Suara denting alat makan di ruang makan kediaman Ueda terdengar sedikit menegangkan. Kenta menyantap makan malamnya dalam diam, bunyi televisi di ruang tamu samar-samar menjadi latar belakang. Ibunya, Fujii Mio, melirik puteranya dari seberang lalu berdeham kikuk. "Jadi, bagaimana pertemuannya? Apa Kenzo baik-baik saja? Dia... sehat?"

"Dia baik-baik saja," jawab Kenta, singkat.

Mio meragu sebelum akhirnya memutuskan untuk bertanya lagi. "Apa... yang kalian bicarakan?"

"Bu, hentikan. Aku sama sekali tidak ingin membicarakannya," jawab Kenta, menghentakkan alat makannya di atas meja. Kemudian ia berdiri hendak beranjak pergi ketika Mio menyerukan namanya.

"Ueda Kenta!" Mio mulai kehilangan kesabarannya. "Aku tidak pernah membesarkanmu menjadi seseorang seperti ini. Seseorang yang menyimpan dendam begitu lama dan bersikap begitu kekanak-kanakan."

"Berhenti membelanya, Bu!" Kini Kenta yang mengeraskan suaranya. "Ibu tahu betul kalau dia hampir membunuh seseorang yang tidak bersalah. Demi apa? Demi beberapa lembar uang 10,000 ribu Yen. Bukankah aku lebih baik darinya? Apa Ibu bermaksud membesarkan seseorang seperti itu?"

"Hentikan!!!" Mio bangkit berdiri, mengacungkan jari telunjuknya pada Kenta. Bibirnya terasa gatal, begitu banyak kalimat menyakitkan yang ingin ia lontarkan pada puteranya namun ia mengerahkan seluruh tenaga untuk menahannya. "Semua orang pantas dimaafkan. Semua orang pantas mendapatkan kesempatan kedua. Kau seharusnya lebih baik dari ini, Kenta."

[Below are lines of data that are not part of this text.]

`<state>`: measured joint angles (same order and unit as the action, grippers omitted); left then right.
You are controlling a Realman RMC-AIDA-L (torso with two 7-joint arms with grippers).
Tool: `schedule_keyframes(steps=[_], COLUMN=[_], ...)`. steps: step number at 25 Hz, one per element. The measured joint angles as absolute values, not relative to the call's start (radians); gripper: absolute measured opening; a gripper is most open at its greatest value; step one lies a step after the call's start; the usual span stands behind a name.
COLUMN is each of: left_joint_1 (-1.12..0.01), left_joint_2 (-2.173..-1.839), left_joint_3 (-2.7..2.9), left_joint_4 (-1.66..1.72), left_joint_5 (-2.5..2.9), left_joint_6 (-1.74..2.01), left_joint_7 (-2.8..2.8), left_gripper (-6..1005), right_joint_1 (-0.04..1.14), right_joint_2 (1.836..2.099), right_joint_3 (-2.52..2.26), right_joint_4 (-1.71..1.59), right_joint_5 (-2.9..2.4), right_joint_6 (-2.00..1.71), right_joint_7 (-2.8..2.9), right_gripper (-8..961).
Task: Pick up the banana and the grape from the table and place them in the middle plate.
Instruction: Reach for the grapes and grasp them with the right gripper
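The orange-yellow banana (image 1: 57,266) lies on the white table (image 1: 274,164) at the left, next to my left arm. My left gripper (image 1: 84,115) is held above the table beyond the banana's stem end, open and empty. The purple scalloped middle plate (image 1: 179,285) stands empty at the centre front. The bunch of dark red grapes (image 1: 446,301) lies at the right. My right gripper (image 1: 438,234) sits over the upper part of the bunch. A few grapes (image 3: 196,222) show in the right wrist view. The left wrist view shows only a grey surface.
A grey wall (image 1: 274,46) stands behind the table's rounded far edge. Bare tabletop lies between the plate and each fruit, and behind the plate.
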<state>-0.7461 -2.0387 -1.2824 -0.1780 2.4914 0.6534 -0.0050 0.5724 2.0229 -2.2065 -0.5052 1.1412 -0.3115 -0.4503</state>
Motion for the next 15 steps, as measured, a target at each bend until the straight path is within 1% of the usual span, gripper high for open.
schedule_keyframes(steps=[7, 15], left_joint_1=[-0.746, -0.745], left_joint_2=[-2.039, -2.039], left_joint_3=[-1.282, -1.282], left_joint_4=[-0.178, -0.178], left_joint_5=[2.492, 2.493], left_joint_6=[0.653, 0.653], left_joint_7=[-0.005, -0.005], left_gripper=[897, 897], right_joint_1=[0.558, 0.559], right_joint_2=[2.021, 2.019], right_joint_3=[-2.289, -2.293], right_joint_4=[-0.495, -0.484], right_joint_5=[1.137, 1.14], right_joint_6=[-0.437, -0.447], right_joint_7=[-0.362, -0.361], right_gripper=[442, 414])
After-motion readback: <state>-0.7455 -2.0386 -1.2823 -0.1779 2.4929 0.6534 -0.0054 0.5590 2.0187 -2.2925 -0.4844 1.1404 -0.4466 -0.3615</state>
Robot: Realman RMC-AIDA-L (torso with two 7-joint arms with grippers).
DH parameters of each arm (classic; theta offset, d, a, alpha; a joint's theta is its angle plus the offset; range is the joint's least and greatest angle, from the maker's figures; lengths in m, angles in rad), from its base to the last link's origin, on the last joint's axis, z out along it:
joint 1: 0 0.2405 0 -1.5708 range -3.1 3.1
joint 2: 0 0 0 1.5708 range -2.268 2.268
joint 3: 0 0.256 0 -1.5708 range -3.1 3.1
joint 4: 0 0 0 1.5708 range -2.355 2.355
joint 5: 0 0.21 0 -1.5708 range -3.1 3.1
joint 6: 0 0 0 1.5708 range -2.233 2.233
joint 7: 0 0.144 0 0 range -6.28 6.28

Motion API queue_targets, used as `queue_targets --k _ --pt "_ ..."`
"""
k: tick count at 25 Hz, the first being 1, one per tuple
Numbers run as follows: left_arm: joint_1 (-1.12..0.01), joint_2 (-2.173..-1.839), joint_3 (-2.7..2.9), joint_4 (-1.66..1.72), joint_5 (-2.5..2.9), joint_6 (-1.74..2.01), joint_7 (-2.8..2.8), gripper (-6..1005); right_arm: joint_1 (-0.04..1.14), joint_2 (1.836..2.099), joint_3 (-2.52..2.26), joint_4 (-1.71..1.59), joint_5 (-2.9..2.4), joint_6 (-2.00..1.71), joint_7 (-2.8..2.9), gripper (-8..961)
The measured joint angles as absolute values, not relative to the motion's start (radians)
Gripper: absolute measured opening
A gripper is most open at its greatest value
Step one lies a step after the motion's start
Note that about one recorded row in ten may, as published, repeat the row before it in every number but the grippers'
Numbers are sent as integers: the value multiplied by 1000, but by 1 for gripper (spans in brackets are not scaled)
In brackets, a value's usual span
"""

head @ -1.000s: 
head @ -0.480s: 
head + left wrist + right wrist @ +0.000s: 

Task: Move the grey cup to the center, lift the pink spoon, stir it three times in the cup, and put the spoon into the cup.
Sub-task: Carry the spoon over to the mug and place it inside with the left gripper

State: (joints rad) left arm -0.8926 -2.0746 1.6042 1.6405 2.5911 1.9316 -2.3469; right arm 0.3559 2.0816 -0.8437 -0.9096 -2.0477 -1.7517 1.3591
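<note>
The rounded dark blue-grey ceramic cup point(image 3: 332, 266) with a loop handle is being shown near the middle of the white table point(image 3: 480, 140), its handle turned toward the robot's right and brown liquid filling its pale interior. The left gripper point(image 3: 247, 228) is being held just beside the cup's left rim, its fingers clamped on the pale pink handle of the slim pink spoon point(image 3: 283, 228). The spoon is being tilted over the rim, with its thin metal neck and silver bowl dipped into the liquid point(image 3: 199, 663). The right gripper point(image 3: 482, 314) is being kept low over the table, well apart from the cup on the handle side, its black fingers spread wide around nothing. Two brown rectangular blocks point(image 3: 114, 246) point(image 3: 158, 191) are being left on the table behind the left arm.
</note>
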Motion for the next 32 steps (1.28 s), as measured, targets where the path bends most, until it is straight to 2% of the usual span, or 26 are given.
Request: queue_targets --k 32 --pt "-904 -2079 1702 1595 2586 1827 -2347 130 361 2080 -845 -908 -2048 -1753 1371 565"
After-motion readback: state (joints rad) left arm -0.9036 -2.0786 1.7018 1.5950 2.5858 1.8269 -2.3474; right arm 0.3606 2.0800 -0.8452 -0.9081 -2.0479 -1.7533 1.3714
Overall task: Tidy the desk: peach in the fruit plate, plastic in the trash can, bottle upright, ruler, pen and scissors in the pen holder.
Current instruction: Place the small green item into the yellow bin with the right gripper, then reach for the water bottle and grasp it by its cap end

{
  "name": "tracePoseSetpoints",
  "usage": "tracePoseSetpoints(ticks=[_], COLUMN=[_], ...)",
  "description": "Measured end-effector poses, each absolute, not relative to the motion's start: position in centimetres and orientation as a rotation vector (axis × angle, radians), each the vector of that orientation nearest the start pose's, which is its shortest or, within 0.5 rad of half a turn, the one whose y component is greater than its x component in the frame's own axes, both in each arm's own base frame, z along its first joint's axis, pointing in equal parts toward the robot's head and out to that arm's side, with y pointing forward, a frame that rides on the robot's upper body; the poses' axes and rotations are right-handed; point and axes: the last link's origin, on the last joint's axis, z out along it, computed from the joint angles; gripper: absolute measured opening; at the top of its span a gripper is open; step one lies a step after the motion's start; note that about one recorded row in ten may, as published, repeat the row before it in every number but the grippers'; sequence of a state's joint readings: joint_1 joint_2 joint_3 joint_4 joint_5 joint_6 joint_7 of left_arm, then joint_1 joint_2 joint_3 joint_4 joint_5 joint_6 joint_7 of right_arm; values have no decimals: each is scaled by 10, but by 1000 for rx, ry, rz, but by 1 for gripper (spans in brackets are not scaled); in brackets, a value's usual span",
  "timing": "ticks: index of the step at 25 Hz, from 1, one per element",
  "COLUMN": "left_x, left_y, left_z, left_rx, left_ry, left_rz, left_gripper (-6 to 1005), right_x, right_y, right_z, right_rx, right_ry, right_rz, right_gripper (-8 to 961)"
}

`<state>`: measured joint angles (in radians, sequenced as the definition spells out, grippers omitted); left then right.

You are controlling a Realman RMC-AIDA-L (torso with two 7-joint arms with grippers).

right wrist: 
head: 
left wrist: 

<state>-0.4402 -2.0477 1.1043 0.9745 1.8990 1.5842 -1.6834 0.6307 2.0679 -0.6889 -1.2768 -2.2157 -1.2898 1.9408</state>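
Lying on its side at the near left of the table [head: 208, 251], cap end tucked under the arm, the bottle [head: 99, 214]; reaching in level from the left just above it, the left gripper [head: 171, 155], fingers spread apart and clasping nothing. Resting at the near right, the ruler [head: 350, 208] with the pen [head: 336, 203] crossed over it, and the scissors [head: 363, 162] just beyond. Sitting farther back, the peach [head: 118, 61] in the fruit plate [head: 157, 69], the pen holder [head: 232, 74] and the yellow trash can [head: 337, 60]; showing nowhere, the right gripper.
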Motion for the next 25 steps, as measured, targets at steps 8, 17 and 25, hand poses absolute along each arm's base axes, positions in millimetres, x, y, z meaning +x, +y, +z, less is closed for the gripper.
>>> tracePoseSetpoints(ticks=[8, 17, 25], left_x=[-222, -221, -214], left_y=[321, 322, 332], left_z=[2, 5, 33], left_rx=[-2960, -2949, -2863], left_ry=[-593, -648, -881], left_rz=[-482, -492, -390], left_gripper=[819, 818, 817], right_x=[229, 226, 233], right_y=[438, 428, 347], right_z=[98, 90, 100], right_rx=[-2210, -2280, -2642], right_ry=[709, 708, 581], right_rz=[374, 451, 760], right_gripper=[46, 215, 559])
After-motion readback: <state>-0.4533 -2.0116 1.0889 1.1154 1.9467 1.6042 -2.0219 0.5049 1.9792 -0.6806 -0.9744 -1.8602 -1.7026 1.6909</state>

Setelah mengatakan itu, Mio meninggalkan Kenta berdiri mematung di ruang makan, memandang kekosongan tanpa bergeming sedikit pun.

Kenta tak mengerti jalan pikiran ibunya. Tuhan tahu sudah berapa banyak tindak kekerasan dan kriminal yang telah dilakukan oleh kakaknya. Tindakan-tindakan yang telah memenjarakannya selama bertahun-tahun. Korban-korban yang telah dirugikan Kenzo dan wanita-wanita tak bersalah yang hampir dicelakainya. Memikirkannya saja sudah membuat Kenta merasa geram.

Ibunya tentu saja hanya memikirkan putera kandungnya. Bagaimana dengan orang-orang di luar sana yang mengalami hari-hari yang buruk setelah bertemu dengan Kenzo? Orang-orang yang harus berperang melawan trauma yang begitu membekas sampai-sampai tidak mau hidup lagi. Ibunya tentu saja tidak memikirkan orang-orang itu. Tapi Kenta selalu memikirkannya. Merasa bersalah dan harus bertanggung-jawab.

Kenta menarik napas dalam-dalam, kemudian menghembuskannya dengan kasar. Setelah menenangkan diri, ia membereskan piring-piring sisa makan malam di atas meja dan mencucinya, tak menyadari keberadaan Mio yang memandangnya dari ambang pintu dapur sambil meneteskan air mata.

***

"Aku sudah mengganti perban nyonya Nishimura di kamar 502. Aku juga sudah mengembalikan bayinya ke ruang bayi agar beliau bisa istirahat. Beritahu aku kondisinya nanti malam agar aku tahu apa yang harus kulakukan besok," ucap Haru kepada salah satu suster yang mengambil alih shift-nya.

"Baiklah. Aku akan mengirimimu pesan. Sampai besok."

"Sampai besok," Haru melambaikan sebelah tangan pada rekan kerjanya kemudian memasuki lift dan turun ke lantai satu.

Haru sedang berjalan menuju pintu keluar lobi sambil menunduk, memandang layar ponselnya ketika ia merasakan sentuhan di bahunya yang membuatnya menoleh.

"Kau bisa terperosok jatuh kalau berjalan sambil bermain ponsel."

Kedua alis Haru terangkat naik ketika mengenali orang yang baru saja memanggilnya. "Ryu-kun?!"

"Kenapa? Seperti melihat hantu saja."

Haru hampir tersenyum saat lelaki itu bicara. Kemudian ia mengerutkan kening, "Bukankah aku sudah memberitahumu untuk tidak datang hari ini?"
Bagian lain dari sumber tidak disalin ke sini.